Carrying Our Cross in Jerusalem

Today was THE day. We woke up extra early to make it to the Old City when they open the gates (apparently they close the gates every night). We would be doing the Stations of the Cross in and around the city, and it would be chaos if we went when all the shops were open.

10 of the stations were around the city while the last stations were all near each other in the surrounding area of the Holy Sepulcher. And the stations around the city really did go through main roads with cars and trucks passing by. It goes through stalls and stores of people selling anything and everything. And if we did reach opening time, 94 people doing the Stations of the Cross would be chaos.

I carried the cross with Des for the length of one station to another. It pales in comparison to what Jesus carried. It was definitely lighter. We wore better shoes for the pavement. We weren’t whipped and cut up before doing it. There were no people jeering and spitting at us. But it still tore our hearts. How could we allow this to happen to Him? How?

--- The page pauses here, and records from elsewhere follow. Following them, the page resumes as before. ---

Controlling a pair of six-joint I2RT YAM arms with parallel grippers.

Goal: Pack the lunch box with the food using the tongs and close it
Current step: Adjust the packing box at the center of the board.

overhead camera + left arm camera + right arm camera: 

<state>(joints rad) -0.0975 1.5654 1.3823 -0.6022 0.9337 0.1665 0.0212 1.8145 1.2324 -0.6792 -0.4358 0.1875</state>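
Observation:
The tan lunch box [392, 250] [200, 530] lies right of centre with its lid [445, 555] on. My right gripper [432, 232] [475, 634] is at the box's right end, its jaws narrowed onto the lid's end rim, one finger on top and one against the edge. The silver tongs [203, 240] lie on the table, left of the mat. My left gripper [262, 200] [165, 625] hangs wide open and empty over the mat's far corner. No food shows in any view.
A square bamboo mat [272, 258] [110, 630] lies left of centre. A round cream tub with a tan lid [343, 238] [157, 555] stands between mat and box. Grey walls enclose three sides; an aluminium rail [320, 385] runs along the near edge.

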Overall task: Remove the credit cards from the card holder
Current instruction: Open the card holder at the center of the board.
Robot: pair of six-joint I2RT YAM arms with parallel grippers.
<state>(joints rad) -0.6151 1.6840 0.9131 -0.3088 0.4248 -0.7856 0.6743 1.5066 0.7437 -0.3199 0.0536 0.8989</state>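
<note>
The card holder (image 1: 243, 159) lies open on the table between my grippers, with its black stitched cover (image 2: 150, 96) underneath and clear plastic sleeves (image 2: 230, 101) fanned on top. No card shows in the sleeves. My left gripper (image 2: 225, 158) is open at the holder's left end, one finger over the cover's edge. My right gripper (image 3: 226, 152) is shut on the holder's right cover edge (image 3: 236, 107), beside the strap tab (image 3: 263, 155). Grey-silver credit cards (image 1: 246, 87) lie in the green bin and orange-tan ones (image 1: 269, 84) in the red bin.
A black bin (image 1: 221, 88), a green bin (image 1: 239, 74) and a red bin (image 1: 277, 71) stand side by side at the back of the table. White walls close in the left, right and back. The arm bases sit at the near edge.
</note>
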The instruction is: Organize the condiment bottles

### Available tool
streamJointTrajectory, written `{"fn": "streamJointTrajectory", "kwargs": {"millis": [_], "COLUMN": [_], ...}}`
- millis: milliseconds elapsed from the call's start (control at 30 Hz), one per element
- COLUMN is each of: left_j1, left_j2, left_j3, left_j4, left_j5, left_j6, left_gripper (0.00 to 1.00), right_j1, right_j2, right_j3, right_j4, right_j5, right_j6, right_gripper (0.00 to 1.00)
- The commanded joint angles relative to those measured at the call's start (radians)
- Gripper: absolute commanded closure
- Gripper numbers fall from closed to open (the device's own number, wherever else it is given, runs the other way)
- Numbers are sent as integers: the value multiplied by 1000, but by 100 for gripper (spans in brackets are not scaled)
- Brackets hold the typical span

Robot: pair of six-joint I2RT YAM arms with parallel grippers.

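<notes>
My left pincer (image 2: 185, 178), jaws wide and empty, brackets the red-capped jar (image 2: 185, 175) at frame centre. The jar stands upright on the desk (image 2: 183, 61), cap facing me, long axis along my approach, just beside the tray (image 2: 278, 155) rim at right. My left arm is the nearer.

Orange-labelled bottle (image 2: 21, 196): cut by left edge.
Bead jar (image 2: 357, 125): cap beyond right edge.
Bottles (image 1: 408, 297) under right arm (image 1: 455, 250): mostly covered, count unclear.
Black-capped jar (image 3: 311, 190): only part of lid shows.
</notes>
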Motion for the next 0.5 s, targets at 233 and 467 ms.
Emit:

We got to the area of the Holy Sepulcher. You go up a few steps to see the place where the Cross was put. And then back down to see the slab. And then a few steps away, you see the empty tomb. This is what our faith is about. The passion, death and resurrection of Jesus! The victory in seeming defeat.

What is sad though, is in that area, is that there are different Christian Churches that own parts of the Church. Some Catholic, others Orthodox, or Coptic or Assyrian. Every few steps, you see different decorations and different people. There are stories of fights between caretakers. Just because of a few inches.

It pains me that there is no peace. Not only among Christians, but also in this land. Israel is under so much stress with their surroundings. Why can’t there be peace? I reflect on CFC, and see that in our own local reality, there is no peace as well. Court cases, and the like, are still active. When we are all doing the same thing, and believe in the same thing.

I didn’t pray for my usual intentions at this place. I prayed for peace. I prayed for understanding. I prayed for Christian unity. It isn’t impossible. But it does need a lot of work and understanding.

If there is one thing I can take home from this life changing experience – it is peace. Peace for myself. Peace in everything that I do. Peace towards others.

Where the Cross was put on Golgotha

The slab where Jesus’ body was put after His death

The Empty Tomb

We rounded up the day with stops at the Church of Peter’s Denial which is also Caiaphas’ house, the pools of Bethsaida, the home of St Joachim and St Anne (the birthplace of Mary), the Wailing Wall and the Ratisbonne Seminary of Don Bosco.

Wailing Wall, men’s side

My feet are sore, but this is all worth it. Each step I took, and still take, is towards peace and unity.